An exact copy of all the data is required.

*** Begin section ***

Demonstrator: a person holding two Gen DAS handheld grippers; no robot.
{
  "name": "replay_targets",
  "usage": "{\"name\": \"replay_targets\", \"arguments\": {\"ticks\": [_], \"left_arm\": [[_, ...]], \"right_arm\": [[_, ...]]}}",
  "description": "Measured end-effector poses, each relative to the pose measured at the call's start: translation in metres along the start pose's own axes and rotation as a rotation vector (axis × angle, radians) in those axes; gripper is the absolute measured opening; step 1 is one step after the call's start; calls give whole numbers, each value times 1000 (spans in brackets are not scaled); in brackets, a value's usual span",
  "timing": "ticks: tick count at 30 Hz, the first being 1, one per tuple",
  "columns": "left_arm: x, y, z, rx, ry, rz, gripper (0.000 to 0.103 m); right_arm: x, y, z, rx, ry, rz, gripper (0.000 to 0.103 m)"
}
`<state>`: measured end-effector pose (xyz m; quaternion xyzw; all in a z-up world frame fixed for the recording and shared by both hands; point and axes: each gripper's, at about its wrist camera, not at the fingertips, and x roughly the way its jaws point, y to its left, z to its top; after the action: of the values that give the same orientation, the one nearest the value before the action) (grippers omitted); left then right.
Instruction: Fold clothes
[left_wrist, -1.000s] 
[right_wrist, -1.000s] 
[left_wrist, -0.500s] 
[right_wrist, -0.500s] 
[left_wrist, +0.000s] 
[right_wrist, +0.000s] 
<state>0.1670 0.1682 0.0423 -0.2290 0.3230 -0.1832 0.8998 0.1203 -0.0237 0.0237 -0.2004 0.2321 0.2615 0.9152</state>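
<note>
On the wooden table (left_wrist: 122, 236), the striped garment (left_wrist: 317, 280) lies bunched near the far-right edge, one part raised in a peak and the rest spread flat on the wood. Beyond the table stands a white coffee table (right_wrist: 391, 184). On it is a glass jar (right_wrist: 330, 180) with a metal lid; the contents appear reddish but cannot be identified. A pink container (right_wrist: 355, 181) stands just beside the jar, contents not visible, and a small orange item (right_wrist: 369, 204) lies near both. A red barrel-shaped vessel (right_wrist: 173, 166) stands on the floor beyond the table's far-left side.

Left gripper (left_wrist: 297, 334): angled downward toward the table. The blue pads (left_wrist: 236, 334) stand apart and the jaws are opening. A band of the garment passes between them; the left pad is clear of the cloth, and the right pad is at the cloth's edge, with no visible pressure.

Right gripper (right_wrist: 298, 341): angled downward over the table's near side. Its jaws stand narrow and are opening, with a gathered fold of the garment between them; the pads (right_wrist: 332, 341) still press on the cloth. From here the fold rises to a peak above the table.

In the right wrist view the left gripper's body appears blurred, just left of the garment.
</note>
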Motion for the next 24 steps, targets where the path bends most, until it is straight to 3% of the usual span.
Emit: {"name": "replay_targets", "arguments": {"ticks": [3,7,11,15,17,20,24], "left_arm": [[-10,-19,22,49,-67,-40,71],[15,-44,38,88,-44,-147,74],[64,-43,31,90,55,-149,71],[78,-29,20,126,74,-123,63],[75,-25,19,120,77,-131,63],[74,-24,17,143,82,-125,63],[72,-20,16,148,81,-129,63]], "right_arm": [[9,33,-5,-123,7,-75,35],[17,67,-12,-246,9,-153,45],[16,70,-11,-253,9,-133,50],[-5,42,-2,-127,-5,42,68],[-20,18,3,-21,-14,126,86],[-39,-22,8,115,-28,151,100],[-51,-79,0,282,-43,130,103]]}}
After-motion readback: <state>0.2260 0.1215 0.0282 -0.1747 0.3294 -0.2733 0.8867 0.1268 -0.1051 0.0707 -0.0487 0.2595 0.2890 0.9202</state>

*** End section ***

RESPONSE TO THIS EXERCISE:
Demonstrator: a person holding two Gen DAS handheld grippers; no robot.
{
  "name": "replay_targets",
  "usage": "{\"name\": \"replay_targets\", \"arguments\": {\"ticks\": [_], \"left_arm\": [[_, ...]], \"right_arm\": [[_, ...]]}}",
  "description": "Measured end-effector poses, each relative to the pose measured at the call's start: translation in metres along the start pose's own axes and rotation as a rotation vector (axis × angle, radians) in those axes; gripper is the absolute measured opening; step 1 is one step after the call's start; calls give whole numbers, each value times 1000 (spans in brackets are not scaled); in brackets, a value's usual span",
  "timing": "ticks: tick count at 30 Hz, the first being 1, one per tuple",
  "columns": "left_arm: x, y, z, rx, ry, rz, gripper (0.000 to 0.103 m); right_arm: x, y, z, rx, ry, rz, gripper (0.000 to 0.103 m)"
}
`<state>`: measured end-effector pose (xyz m; quaternion xyzw; all in a z-up world frame fixed for the recording and shared by both hands; point and axes: each gripper's, at about its wrist camera, not at the fingertips, and x roughly the way its jaws point, y to its left, z to its top; after the action: of the values that give the same orientation, the one nearest the value before the action) (grippers omitted); left then right.
Instruction: Fold clothes
[left_wrist, -1.000s] 
[right_wrist, -1.000s] 
[left_wrist, -0.500s] 
[right_wrist, -0.500s] 
[left_wrist, +0.000s] 
[right_wrist, +0.000s] 
<state>0.1670 0.1682 0.0423 -0.2290 0.3230 -0.1832 0.8998 0.1203 -0.0237 0.0237 -0.2004 0.2321 0.2615 0.9152</state>
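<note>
On the wooden table (left_wrist: 122, 236), the striped garment (left_wrist: 317, 280) lies bunched near the far-right edge, one part raised in a peak and the rest spread flat on the wood. Beyond the table stands a white coffee table (right_wrist: 391, 184). On it is a glass jar (right_wrist: 330, 180) with a metal lid; the contents appear reddish but cannot be identified. A pink container (right_wrist: 355, 181) stands just beside the jar, contents not visible, and a small orange item (right_wrist: 369, 204) lies near both. A red barrel-shaped vessel (right_wrist: 173, 166) stands on the floor beyond the table's far-left side.

Left gripper (left_wrist: 297, 334): angled downward toward the table. The blue pads (left_wrist: 236, 334) stand apart and the jaws are opening. A band of the garment passes between them; the left pad is clear of the cloth, and the right pad is at the cloth's edge, with no visible pressure.

Right gripper (right_wrist: 298, 341): angled downward over the table's near side. Its jaws stand narrow and are opening, with a gathered fold of the garment between them; the pads (right_wrist: 332, 341) still press on the cloth. From here the fold rises to a peak above the table.

In the right wrist view the left gripper's body appears blurred, just left of the garment.
</note>
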Motion for the next 24 steps, targets where the path bends most, until it is straight to 3% of the usual span.
Emit: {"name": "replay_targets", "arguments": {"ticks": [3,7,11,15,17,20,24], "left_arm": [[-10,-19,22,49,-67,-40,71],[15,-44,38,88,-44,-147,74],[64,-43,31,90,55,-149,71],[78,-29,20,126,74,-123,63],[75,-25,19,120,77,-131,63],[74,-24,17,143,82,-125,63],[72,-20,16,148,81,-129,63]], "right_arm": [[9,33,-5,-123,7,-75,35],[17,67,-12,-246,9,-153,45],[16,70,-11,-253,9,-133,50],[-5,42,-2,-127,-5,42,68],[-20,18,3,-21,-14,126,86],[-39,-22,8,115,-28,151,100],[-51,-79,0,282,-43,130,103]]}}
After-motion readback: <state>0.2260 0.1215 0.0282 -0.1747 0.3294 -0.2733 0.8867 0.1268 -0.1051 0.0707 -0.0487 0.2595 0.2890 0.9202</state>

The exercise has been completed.